Prompt. Filter the material, keeping only lines with the word "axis".

Provided data.
○ ○ ○ ○ ○ ○ ○
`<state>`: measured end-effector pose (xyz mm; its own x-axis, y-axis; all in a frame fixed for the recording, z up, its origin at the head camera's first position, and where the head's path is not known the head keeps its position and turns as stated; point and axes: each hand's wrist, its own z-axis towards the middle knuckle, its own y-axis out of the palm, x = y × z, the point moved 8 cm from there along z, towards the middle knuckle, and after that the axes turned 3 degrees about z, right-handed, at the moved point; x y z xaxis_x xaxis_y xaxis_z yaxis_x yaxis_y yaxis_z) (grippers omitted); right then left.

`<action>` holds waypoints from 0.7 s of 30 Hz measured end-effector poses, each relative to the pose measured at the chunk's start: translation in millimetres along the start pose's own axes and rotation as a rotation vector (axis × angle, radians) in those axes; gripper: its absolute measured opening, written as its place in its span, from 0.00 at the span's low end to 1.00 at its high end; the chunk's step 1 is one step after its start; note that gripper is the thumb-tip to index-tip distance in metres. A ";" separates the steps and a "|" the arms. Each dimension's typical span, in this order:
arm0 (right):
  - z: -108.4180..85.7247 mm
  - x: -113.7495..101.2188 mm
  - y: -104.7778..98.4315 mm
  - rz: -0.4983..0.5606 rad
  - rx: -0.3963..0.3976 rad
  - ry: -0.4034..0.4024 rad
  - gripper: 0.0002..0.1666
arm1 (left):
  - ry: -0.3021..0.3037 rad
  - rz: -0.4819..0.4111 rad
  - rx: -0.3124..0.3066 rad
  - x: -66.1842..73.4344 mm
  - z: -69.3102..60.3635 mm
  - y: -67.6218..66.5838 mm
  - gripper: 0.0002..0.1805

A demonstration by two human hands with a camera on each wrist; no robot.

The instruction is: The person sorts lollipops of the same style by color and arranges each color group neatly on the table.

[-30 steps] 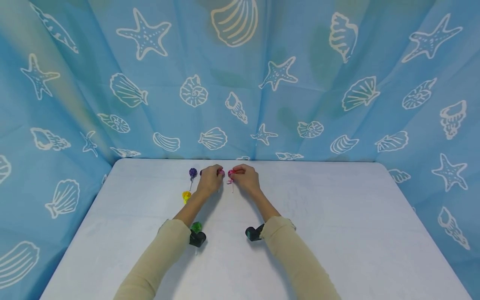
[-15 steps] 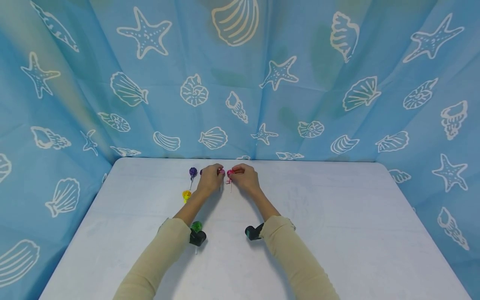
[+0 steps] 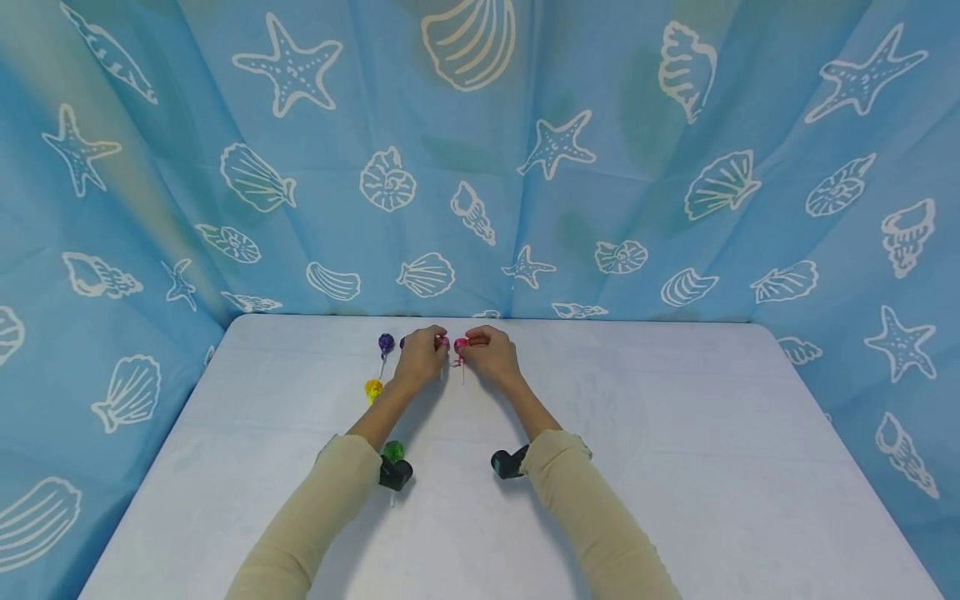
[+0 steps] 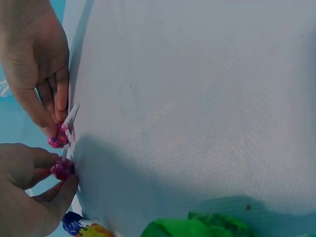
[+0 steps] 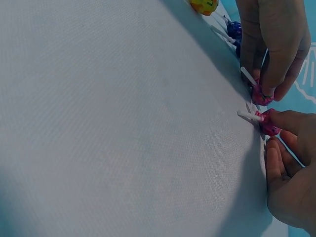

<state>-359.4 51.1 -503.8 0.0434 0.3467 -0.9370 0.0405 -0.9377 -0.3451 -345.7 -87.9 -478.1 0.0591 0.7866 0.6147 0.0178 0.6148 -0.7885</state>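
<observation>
At the far edge of the table, my left hand point(image 3: 422, 357) pinches a pink lollipop point(image 3: 444, 342) by its wrapped head. Close on its right, my right hand point(image 3: 491, 354) pinches a second pink lollipop point(image 3: 461, 343) between thumb and fingers. The two heads are a small gap apart, and both white sticks point toward me. In the left wrist view the left hand's lollipop point(image 4: 62, 169) sits between thumb and fingertips. The right wrist view shows the right hand's lollipop point(image 5: 269, 122) beside the left hand's.
Left of my left hand lie a purple lollipop point(image 3: 386, 342) and another dark one point(image 3: 402, 342), mostly hidden. A yellow lollipop point(image 3: 373, 389) lies nearer, and a green lollipop point(image 3: 393, 451) is partly covered by the left wrist camera point(image 3: 396, 475). A blue curtain point(image 3: 480, 158) hangs behind the table point(image 3: 712, 450).
The right hand's pink lollipop has shifted very slightly left, toward the other one. Both hands keep their pinch and are otherwise almost still.
</observation>
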 end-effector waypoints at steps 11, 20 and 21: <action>-1.7 0.0 -5.7 -0.039 -0.003 -0.033 0.16 | 0.075 0.026 0.066 8.3 -0.9 -12.7 0.17; -19.8 -20.7 -23.0 -0.213 -0.053 -0.225 0.16 | 0.263 0.042 0.098 29.2 -16.5 -40.8 0.19; -22.7 -23.4 -26.4 -0.239 -0.053 -0.257 0.16 | 0.283 0.056 0.103 31.0 -18.7 -43.7 0.19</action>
<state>-338.8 68.2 -471.5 -0.2259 0.5331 -0.8154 0.0713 -0.8257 -0.5596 -326.1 -91.5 -425.1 0.3336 0.7808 0.5282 -0.0933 0.5849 -0.8057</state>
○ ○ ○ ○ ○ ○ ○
Answer to this exercise.
`<state>`: measured end-effector pose (xyz mm; its own x-axis, y-axis; all in a frame fixed for the recording, z up, its origin at the head camera's first position, and where the head's path is not known the head keeps its position and turns as stated; point and axes: each hand's wrist, its own z-axis towards the middle knuckle, its own y-axis out of the palm, x = y × z, the point moved 8 cm from there along z, towards the middle knuckle, and after that the axes turned 3 degrees about z, right-handed, at the moved point; x y z xaxis_x xaxis_y xaxis_z yaxis_x yaxis_y yaxis_z) (grippers omitted); right then left.
`<action>` holds waypoints from 0.7 s of 30 Hz measured end-effector poses, each relative to the pose measured at the chunk's start: translation in millimetres along the start pose's own axes and rotation as a rotation vector (axis × angle, radians) in those axes; gripper: its absolute measured opening, written as its place in its span, from 0.00 at the span's low end to 1.00 at its high end; the chunk's step 1 is one step after its start; note that gripper is the thumb-tip to index-tip distance in metres. A ";" separates the steps and a "|" the arms. Each dimension's typical span, in this order:

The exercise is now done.